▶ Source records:

----------

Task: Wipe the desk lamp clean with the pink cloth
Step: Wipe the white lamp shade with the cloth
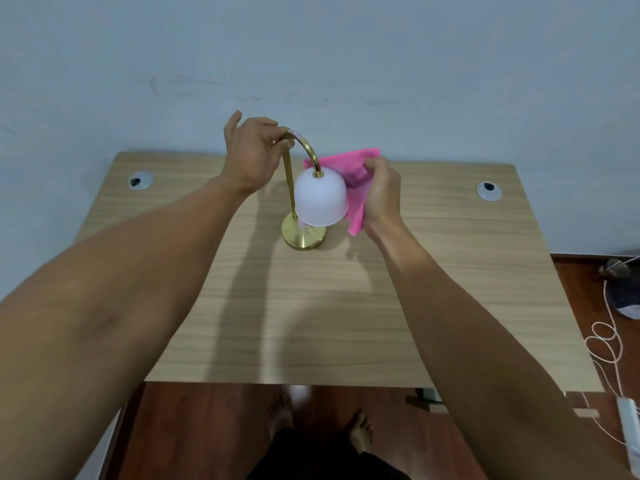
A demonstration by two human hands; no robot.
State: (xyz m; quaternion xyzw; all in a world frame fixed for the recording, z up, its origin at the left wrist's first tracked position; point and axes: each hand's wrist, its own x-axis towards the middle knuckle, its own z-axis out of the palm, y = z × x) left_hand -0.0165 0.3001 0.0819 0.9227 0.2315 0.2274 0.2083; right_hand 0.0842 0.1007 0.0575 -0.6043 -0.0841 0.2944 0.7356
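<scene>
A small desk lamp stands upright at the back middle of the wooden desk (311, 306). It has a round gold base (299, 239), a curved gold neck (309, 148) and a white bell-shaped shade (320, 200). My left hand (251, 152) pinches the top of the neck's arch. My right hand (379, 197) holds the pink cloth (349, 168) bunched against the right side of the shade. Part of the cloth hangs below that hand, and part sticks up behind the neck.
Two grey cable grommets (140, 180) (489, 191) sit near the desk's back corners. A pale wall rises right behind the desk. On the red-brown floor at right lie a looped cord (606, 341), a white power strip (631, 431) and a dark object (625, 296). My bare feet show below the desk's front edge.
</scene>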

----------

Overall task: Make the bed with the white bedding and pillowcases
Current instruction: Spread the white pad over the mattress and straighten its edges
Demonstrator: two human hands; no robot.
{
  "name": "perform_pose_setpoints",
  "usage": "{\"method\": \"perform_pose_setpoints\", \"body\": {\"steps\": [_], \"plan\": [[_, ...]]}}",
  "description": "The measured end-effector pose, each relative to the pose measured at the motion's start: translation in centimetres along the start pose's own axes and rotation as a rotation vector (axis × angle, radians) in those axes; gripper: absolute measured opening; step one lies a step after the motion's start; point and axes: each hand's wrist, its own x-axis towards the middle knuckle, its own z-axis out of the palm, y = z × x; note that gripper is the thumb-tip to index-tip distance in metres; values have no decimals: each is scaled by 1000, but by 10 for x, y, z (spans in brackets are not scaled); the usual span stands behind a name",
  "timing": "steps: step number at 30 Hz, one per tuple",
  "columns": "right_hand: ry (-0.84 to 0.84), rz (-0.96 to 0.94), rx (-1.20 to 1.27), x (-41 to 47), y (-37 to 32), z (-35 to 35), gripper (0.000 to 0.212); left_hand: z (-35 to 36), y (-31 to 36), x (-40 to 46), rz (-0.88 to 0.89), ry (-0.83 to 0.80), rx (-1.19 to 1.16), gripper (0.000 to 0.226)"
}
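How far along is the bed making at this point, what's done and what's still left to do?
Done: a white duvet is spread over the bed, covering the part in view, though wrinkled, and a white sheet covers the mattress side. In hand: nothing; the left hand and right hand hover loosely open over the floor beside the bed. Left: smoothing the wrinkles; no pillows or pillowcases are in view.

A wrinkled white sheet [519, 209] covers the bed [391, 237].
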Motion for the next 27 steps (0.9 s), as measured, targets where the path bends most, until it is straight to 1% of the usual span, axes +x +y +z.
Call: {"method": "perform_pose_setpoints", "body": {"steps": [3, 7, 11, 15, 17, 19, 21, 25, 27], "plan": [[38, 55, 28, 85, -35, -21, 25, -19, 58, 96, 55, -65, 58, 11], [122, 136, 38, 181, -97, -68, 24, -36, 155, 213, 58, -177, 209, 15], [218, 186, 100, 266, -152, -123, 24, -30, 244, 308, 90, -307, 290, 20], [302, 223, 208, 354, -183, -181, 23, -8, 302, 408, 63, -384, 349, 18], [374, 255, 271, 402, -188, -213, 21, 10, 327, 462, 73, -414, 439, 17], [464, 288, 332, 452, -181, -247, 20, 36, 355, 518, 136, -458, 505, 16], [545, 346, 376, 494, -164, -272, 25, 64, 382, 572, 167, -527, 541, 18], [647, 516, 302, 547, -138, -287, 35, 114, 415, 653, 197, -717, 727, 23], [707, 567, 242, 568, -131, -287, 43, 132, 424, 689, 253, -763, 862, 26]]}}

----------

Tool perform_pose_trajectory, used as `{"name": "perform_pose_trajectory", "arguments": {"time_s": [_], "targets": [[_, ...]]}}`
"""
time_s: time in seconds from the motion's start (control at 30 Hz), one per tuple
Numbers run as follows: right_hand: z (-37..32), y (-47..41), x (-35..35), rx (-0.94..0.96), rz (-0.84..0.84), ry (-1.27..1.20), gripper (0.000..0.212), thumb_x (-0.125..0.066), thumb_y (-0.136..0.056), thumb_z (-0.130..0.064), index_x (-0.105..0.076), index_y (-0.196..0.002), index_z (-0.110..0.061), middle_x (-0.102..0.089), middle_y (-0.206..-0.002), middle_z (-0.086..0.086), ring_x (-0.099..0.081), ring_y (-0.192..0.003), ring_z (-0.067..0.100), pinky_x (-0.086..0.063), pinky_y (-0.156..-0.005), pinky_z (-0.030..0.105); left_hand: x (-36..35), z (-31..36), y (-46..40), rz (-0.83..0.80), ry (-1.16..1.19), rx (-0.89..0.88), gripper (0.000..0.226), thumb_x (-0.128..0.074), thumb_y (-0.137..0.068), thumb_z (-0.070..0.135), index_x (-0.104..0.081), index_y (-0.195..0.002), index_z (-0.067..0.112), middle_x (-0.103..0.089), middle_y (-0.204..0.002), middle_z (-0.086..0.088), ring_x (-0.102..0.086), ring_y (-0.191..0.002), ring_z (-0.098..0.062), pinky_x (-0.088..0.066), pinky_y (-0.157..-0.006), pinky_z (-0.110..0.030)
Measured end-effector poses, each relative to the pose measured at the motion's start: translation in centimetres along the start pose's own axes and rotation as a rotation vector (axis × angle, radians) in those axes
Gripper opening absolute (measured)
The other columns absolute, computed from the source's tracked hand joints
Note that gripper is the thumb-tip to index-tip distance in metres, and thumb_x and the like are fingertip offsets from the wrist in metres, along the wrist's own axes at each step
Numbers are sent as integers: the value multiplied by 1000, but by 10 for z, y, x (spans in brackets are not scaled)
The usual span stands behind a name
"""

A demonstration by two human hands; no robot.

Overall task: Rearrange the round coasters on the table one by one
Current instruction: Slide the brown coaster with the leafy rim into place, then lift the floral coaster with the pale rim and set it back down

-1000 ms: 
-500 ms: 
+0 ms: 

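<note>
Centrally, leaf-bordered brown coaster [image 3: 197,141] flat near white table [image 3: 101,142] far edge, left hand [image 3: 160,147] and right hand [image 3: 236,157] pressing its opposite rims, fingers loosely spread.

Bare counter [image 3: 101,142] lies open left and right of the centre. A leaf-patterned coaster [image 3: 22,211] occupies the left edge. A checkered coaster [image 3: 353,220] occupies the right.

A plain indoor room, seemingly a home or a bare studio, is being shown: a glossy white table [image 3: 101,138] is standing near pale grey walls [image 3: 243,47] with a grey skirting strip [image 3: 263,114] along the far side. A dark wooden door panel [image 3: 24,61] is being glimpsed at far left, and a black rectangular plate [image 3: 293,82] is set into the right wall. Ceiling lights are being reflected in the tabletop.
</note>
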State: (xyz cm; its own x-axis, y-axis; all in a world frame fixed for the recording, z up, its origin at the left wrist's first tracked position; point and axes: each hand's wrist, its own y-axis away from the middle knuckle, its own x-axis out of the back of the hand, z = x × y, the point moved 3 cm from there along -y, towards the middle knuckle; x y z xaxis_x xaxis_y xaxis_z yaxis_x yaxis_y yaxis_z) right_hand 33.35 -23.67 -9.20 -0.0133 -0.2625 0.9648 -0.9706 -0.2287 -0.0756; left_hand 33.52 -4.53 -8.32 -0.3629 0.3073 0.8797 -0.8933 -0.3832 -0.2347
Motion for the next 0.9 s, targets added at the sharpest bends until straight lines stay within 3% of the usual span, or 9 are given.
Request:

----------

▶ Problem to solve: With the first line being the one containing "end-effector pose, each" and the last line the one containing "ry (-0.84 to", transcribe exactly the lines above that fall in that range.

▶ Answer below:
  "description": "The measured end-effector pose, each relative to the pose measured at the motion's start: translation in centimetres along the start pose's own axes and rotation as a rotation vector (axis × angle, radians) in those axes; gripper: absolute measured opening; step one lies a step after the motion's start; point and axes: each hand's wrist, its own x-axis towards the middle knuckle, its own z-axis out of the palm, y = z × x; note that gripper is the thumb-tip to index-tip distance in metres; values have no decimals: each is scaled by 1000, but by 10 for x, y, z (spans in brackets are not scaled); the usual span stands behind a name",
  "timing": "steps: step number at 30 Hz, one per tuple",
  "columns": "right_hand: ry (-0.84 to 0.84), rz (-0.96 to 0.94), rx (-1.20 to 1.27), x (-41 to 47), y (-37 to 32), z (-35 to 35), gripper (0.000 to 0.212); left_hand: z (-35 to 36), y (-31 to 36), x (-40 to 46), rz (-0.88 to 0.89), ry (-0.83 to 0.80), rx (-1.19 to 1.16), gripper (0.000 to 0.226)"

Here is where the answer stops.